__What to do__
The entries below contain a stretch that opens with the line containing "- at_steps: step" and closes with the line containing "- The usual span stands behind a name"; set down that stretch exactly, both ends included, and nothing else.
+ + + +
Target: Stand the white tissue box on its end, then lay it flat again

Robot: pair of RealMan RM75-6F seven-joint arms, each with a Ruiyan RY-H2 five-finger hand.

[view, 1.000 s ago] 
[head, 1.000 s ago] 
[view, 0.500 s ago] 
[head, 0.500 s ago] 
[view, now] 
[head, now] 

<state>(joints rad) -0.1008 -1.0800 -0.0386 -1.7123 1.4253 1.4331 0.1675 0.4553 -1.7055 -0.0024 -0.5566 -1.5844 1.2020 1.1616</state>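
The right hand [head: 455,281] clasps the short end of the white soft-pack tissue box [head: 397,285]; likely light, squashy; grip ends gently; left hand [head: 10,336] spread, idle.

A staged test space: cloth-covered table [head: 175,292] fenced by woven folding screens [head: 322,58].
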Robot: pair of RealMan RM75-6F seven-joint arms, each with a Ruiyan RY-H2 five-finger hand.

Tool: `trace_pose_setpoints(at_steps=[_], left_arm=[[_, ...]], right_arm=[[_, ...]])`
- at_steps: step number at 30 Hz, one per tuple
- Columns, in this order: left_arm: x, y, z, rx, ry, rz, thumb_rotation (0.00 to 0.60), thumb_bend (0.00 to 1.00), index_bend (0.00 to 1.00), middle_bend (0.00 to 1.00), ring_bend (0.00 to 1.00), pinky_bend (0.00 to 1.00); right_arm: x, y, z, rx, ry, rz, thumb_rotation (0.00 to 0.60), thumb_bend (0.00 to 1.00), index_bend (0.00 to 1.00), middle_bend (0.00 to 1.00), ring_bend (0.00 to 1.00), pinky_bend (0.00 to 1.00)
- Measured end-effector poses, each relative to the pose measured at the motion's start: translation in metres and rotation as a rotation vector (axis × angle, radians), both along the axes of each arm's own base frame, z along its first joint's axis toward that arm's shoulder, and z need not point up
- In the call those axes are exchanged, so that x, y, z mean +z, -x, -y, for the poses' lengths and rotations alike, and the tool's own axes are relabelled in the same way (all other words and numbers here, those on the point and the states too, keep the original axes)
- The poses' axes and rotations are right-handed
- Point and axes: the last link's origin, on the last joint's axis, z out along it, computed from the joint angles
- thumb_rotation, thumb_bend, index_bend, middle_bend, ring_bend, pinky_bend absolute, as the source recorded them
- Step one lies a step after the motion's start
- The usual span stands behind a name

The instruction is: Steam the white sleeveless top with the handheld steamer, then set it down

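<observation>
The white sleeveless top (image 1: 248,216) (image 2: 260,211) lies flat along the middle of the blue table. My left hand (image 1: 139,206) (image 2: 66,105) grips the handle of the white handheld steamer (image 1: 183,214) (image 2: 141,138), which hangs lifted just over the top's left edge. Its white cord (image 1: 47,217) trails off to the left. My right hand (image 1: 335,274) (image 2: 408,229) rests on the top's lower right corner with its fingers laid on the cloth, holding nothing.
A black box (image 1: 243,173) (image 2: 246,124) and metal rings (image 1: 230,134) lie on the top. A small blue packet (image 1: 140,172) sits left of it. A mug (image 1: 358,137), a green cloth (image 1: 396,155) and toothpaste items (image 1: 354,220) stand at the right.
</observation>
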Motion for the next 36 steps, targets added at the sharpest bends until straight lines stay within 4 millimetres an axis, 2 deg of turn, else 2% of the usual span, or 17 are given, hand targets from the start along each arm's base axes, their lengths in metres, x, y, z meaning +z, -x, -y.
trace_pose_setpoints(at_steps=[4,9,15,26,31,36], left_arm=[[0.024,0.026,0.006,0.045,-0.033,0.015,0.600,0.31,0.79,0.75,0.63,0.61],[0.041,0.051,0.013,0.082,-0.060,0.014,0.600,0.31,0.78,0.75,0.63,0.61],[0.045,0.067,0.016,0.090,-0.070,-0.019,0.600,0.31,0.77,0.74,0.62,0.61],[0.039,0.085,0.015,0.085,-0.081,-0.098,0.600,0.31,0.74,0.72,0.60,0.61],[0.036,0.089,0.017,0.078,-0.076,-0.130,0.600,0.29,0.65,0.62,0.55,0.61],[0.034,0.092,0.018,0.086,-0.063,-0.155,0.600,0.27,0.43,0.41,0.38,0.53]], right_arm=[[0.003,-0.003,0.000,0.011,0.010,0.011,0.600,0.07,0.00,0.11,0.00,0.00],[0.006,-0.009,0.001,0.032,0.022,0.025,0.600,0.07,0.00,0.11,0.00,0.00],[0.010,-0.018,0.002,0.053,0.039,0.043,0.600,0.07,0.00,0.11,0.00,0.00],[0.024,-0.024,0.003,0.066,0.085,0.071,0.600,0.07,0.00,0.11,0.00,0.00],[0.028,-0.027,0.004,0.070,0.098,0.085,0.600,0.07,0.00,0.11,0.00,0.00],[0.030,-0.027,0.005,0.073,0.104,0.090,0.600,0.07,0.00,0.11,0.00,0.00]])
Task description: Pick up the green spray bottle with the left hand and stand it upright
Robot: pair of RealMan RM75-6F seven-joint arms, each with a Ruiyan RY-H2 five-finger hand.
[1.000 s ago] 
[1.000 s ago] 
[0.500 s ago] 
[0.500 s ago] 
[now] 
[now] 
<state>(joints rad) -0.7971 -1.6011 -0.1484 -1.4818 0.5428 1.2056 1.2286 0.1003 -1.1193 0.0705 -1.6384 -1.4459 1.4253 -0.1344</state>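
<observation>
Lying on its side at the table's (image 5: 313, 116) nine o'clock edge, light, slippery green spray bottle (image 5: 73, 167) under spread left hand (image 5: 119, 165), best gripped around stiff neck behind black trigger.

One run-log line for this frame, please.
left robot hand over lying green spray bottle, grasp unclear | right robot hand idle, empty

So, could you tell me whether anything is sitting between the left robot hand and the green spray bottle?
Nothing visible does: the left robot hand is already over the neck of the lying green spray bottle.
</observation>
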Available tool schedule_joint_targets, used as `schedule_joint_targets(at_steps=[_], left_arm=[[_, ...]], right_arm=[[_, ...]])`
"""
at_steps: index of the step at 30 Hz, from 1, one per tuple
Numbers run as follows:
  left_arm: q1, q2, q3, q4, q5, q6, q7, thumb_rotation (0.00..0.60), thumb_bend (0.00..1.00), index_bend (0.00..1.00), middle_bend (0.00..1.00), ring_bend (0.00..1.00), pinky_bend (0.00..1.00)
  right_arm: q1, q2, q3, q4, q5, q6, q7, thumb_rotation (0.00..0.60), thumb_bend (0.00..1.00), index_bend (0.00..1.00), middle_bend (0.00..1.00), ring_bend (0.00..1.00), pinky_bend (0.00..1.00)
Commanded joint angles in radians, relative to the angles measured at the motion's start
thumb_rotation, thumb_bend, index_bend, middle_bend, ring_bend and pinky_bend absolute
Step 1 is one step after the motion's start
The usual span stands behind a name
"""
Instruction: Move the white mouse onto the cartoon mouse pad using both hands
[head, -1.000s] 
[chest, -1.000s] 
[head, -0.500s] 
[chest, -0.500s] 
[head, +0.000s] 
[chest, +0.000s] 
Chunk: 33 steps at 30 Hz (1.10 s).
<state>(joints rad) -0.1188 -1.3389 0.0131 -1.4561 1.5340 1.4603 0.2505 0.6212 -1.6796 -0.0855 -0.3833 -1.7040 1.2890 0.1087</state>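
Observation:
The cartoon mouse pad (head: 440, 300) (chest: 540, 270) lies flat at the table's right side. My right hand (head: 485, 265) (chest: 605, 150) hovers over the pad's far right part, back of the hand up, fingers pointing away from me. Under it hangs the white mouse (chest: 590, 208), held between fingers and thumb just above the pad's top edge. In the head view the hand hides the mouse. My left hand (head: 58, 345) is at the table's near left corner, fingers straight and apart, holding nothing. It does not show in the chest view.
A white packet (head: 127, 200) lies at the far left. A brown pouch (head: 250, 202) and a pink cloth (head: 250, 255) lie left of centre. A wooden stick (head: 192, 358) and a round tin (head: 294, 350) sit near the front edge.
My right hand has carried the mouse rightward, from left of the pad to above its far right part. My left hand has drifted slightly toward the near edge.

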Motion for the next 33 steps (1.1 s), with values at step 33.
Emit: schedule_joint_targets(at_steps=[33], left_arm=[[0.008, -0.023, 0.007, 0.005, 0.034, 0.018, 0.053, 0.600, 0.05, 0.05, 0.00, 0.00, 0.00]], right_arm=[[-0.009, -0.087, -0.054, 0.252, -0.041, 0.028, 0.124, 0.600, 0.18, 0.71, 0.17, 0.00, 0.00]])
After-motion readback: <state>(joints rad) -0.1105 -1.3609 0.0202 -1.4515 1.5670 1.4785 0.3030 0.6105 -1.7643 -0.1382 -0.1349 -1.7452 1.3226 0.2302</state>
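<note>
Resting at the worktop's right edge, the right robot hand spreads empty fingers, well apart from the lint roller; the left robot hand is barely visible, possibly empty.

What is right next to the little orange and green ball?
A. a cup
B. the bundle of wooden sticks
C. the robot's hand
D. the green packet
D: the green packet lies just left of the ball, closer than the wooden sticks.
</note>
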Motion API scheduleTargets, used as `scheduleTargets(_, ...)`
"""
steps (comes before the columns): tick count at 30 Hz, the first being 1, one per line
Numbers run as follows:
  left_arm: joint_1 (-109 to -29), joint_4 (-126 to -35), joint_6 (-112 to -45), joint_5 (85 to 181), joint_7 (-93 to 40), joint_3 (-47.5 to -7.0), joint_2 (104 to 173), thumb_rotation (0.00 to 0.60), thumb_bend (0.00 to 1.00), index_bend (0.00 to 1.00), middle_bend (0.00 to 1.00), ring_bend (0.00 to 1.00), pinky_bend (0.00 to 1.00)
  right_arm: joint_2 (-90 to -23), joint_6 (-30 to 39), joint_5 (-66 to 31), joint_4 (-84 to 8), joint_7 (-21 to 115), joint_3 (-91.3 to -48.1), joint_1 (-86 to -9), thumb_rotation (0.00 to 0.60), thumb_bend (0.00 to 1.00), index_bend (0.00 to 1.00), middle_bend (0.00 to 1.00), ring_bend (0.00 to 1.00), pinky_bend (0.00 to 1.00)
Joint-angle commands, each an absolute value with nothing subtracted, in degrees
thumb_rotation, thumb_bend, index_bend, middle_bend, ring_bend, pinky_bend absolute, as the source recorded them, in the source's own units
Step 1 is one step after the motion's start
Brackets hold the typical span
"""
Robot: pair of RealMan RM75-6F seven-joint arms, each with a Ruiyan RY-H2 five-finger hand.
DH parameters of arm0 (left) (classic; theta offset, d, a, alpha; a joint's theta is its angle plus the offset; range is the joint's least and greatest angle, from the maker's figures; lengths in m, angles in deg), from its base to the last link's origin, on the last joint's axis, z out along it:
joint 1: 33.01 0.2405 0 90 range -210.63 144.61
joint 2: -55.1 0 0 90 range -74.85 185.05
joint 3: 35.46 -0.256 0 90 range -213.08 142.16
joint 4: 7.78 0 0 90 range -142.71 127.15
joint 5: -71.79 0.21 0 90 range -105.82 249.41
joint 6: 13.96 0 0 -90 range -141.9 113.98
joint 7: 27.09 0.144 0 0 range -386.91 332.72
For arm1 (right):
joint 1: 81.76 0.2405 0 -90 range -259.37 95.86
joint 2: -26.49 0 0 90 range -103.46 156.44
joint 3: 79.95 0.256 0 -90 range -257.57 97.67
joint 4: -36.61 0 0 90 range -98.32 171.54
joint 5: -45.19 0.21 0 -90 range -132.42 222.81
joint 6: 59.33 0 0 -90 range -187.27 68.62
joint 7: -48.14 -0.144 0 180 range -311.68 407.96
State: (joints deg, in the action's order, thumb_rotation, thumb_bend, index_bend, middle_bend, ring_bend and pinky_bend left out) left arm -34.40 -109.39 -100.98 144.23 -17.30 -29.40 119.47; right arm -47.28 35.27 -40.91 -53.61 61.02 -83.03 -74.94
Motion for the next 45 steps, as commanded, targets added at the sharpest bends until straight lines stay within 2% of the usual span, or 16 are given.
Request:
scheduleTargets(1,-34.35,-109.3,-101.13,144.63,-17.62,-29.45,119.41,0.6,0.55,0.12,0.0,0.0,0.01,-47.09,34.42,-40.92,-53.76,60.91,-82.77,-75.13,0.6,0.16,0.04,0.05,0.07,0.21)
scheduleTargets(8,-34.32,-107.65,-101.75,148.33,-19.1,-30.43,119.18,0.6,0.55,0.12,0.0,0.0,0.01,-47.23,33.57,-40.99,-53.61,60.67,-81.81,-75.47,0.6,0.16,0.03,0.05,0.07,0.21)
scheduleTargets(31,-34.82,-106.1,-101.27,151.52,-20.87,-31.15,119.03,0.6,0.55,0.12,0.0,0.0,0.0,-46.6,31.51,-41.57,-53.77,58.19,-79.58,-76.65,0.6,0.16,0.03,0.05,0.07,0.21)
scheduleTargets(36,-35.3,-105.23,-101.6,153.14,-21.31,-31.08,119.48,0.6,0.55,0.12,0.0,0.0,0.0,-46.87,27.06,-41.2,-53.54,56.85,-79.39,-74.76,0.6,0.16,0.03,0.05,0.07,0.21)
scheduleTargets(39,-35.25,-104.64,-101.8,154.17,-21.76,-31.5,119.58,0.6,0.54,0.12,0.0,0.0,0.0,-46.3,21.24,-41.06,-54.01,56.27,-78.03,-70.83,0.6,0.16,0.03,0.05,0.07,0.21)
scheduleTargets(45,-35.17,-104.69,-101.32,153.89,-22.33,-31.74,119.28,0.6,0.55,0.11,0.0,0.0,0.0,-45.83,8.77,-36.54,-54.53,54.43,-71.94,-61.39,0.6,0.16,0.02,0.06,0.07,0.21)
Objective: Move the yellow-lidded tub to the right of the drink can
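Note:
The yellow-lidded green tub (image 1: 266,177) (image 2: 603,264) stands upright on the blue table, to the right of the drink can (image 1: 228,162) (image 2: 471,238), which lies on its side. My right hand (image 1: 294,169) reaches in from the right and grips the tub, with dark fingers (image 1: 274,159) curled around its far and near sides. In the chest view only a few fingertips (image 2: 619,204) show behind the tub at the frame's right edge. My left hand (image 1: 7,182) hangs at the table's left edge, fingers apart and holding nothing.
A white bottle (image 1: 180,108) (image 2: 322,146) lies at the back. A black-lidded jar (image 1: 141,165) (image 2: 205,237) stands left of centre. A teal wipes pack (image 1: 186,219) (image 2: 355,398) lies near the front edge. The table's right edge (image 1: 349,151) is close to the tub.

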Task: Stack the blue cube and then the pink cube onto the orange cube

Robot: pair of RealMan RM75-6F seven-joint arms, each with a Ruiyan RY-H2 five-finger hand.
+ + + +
__Task answer__
- at_steps: step number at 30 Hz, one per tuple
- Columns, in this order: left_arm: x, y, z, rx, ry, rz, thumb_rotation (0.00 to 0.60), thumb_bend (0.00 to 1.00), index_bend (0.00 to 1.00), middle_bend (0.00 to 1.00), ring_bend (0.00 to 1.00), pinky_bend (0.00 to 1.00); right_arm: x, y, z, rx, ry, rz, thumb_rotation (0.00 to 0.60), thumb_bend (0.00 to 1.00), index_bend (0.00 to 1.00), middle_bend (0.00 to 1.00), ring_bend (0.00 to 1.00), pinky_bend (0.00 to 1.00)
- Measured end-effector poses, each relative to the pose measured at the motion's start: translation in metres and rotation as a rotation vector (axis × angle, radians), both along the axes of each arm's own base frame, z along its first joint's axis toward that arm's shoulder, and z need not point up
- In the call those axes are exchanged, so that x, y, z mean +z, -x, -y, for the poses' lengths and rotations alike, and the tool's own axes are relabelled in the same way (all other words and numbers here, those on the point and the states too, keep the original axes)
- The poses' axes and rotations are right-handed
- Point and axes: the last link's origin, on the last joint's axis, z out along it, computed from the joint angles
- thumb_rotation, thumb_bend, index_bend, middle_bend, ring_bend, pinky_bend absolute, as the source recorded them
- Step one lies a step after the motion's start
- The usual span stands behind a name

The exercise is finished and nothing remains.